→ Task requirements: The answer should contain only the lines running from the line with "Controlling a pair" to the end of the material, reproduced verbatim.

→ Supplied information:
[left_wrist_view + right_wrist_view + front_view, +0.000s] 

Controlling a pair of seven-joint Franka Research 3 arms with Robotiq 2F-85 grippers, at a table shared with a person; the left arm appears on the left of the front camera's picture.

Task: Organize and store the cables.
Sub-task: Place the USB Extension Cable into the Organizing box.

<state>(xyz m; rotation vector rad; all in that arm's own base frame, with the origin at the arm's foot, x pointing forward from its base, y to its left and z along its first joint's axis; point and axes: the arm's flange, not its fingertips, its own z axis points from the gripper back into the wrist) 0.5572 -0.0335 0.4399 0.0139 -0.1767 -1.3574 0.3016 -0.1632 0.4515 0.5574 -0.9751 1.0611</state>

→ Answer below:
Controlling a pair of seven-joint Franka Research 3 arms with Robotiq 2F-85 grippers, at a table shared with a person; the left arm appears on the left of the front camera's picture.

Task: Organize and store the cables.
Sub-task: Place the USB Extension Cable into the Organizing box.

<state>(xyz m; rotation vector rad; all in that arm's own base frame, with the origin at the arm's foot, x pointing forward from its base, y to its left and z along its first joint's axis; point and axes: the arm's flange, not its fingertips, its own z axis points from the gripper back into the wrist) 0.5572 -0.0335 0.4399 0.0139 -0.1767 -1.3574 0.3016 -0.1632 0.4515 0.5574 -0.9751 1.0611</state>

The submitted answer is complete.